Investasi mereka diperkirakan memuat pelbagai macam. Dari barang-barang antik, anggur, perhiasan, properti, mobil dan sepeda motor, hingga jam.

Laporan dari lembaga multilateral, Bank Dunia, pun jadi kian penting. Penelitian itu menguak soal ketimpangan yang terjadi di Indonesia—termasuk di Jakarta.

Dalam riset yang diluncurkan pada Maret 2016, ketimpangan ditemukan meningkat karena segelintir orang saja yang dapat menikmati pertumbuhan ekonomi—antara lain dengan menguasai aset secara koruptif. Indonesia, demikian Bank Dunia, menempati posisi ketiga sebagai negara yang memiliki ketimpangan tertinggi setelah Rusia dan Thailand, yakni mencapai 50,3 persen.

Salah satu rumah berada di Kelurahan Kamal Muara, Penjaringan, Jakarta Utara. Sebagian warga hidup dalam kemiskinan di wilayah tersebut.Salah satu rumah di Kelurahan Kamal Muara, Penjaringan, Jakarta Utara.

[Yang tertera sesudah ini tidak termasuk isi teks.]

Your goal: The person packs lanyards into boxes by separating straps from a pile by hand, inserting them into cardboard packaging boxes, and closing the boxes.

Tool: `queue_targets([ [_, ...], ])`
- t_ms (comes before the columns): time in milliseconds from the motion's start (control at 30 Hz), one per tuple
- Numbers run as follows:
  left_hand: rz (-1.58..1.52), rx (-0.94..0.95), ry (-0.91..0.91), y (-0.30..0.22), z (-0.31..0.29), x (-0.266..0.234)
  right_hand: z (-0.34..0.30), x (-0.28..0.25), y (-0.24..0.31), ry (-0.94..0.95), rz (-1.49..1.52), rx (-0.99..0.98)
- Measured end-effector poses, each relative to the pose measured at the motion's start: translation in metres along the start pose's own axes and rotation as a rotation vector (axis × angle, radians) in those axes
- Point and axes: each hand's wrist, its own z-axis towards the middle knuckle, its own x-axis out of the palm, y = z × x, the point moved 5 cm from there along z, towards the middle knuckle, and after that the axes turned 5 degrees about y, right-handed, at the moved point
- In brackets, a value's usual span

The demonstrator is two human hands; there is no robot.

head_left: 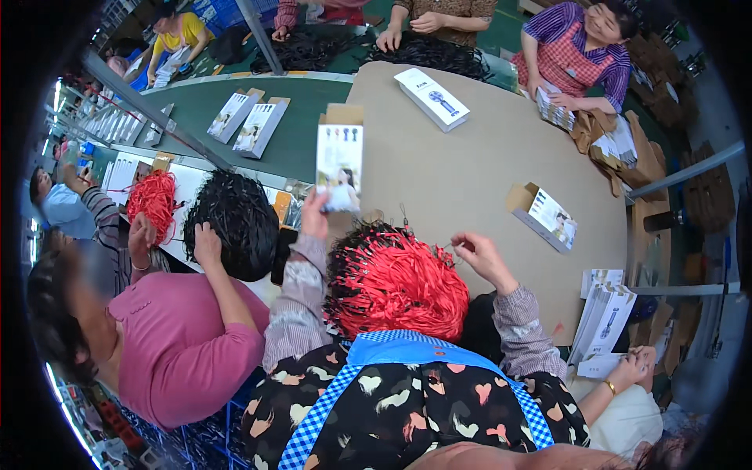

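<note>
My left hand (pixel 315 215) grips an upright white carton (pixel 340 160) by its lower left edge. The carton's brown top flap stands open, and small printed pictures cover its side. In front of me lies a big heap of red wrist straps (pixel 399 286), with black cord loops and ends along its far and left side. My right hand (pixel 479 254) hovers at the heap's right edge, thumb and fingers drawn together in a pinch. Whatever thin thing may be between those fingertips is too small to make out.
On the brown tabletop (pixel 486 172) lie a closed white carton (pixel 432 99) and an open-ended one (pixel 544 218). Stacked cartons (pixel 603 317) stand at right, beside another person's hand. A co-worker at left handles black straps (pixel 229 227). A green conveyor (pixel 184 133) carries cartons beyond a metal post.
</note>
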Motion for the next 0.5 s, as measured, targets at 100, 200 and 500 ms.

Sebagian warga hidup dalam kemiskinan di wilayah tersebut. (CNN Indonesia/Anugerah Perkasa)

Kekayaan yang terpusat, berarti juga mendorong ketimpangan yang semakin tinggi.

Lembaga itu menemukan 10 persen warga terkaya, mengonsumsi sama banyak dengan 42 persen warga termiskin pada 2002. Sedangkan pada 2014, 10 persen warga terkaya mengonsumsi sama banyak dengan total konsumsi 54 persen warga termiskin. Awal kehidupan yang tak setara, demikian Bank Dunia, dapat berarti kehidupan yang tak setara pula di masa depan.

“Bagaimana melihat kesejahteraan di sini?” tanya CNNIndonesia.com.

“Tak ada yang berubah drastis.” kata Uut. “Ada yang tetap nelayan, atau berjualan di warung.”

Dia menceritakan harapan atas masa depan kedua anaknya—dengan impian pendidikan yang lebih baik —Inka Ainun Safitri dan Puput Nurul Zahra. Si sulung Ainun sendiri akan menghadapi ujian kelulusan tingkat SMK tahun ini. Tak terasa,  perbincangan sudah 1 jam lebih. Langit di pesisir Jakarta mulai gelap di penghujung Desember. Azan Maghrib berkumandang dari satu musala kecil.

Harapan keluarga Uut Basuni boleh jadi setinggi langit, namun kemiskinan di Kamal Muara, seperti tak ingin beranjak pergi.